YOUR GOAL => Print this span of the material below exactly: the line with "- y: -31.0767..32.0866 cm", the line with "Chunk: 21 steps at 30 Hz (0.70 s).", and every line between them, but nothing else.

****************

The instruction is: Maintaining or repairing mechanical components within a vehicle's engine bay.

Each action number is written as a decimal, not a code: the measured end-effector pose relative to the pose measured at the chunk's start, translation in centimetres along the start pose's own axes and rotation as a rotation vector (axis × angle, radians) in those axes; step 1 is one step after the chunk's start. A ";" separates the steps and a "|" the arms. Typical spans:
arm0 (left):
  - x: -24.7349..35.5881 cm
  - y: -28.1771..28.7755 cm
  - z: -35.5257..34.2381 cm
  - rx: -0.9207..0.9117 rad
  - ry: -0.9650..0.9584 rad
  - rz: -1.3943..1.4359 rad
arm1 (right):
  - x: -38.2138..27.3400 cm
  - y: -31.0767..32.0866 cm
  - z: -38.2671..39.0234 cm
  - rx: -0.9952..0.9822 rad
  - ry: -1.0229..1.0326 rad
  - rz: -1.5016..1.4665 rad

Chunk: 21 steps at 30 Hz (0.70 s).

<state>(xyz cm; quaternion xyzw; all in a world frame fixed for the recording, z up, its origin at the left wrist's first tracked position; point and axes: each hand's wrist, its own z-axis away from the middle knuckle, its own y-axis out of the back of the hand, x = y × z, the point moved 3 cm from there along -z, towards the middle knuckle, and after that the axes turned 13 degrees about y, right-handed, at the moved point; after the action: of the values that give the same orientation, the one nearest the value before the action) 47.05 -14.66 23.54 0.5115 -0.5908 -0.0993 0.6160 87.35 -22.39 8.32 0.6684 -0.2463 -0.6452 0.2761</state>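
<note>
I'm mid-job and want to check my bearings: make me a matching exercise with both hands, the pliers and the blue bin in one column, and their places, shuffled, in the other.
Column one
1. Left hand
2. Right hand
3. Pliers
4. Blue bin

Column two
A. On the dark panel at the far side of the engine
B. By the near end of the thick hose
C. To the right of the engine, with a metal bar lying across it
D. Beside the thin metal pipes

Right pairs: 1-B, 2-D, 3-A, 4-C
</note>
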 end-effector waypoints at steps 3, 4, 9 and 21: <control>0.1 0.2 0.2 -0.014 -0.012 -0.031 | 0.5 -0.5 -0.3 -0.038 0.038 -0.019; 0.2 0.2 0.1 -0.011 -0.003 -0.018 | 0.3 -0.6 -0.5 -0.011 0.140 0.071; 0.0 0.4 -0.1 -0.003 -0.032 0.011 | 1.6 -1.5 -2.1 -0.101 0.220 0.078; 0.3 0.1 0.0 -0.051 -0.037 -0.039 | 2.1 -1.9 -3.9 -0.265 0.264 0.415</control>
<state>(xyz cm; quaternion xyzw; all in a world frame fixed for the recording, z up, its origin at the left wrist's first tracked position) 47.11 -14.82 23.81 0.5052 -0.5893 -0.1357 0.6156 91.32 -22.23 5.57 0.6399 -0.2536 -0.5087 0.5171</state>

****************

YOUR SOLUTION =>
  - y: -31.0767..32.0866 cm
  - z: -38.2671..39.0234 cm
  - rx: -0.9952..0.9822 rad
  - ry: -1.0229..1.0326 rad
  - rz: -1.5016..1.4665 rad

Chunk: 21 steps at 30 Hz (0.70 s).

This completes the output for the exercise.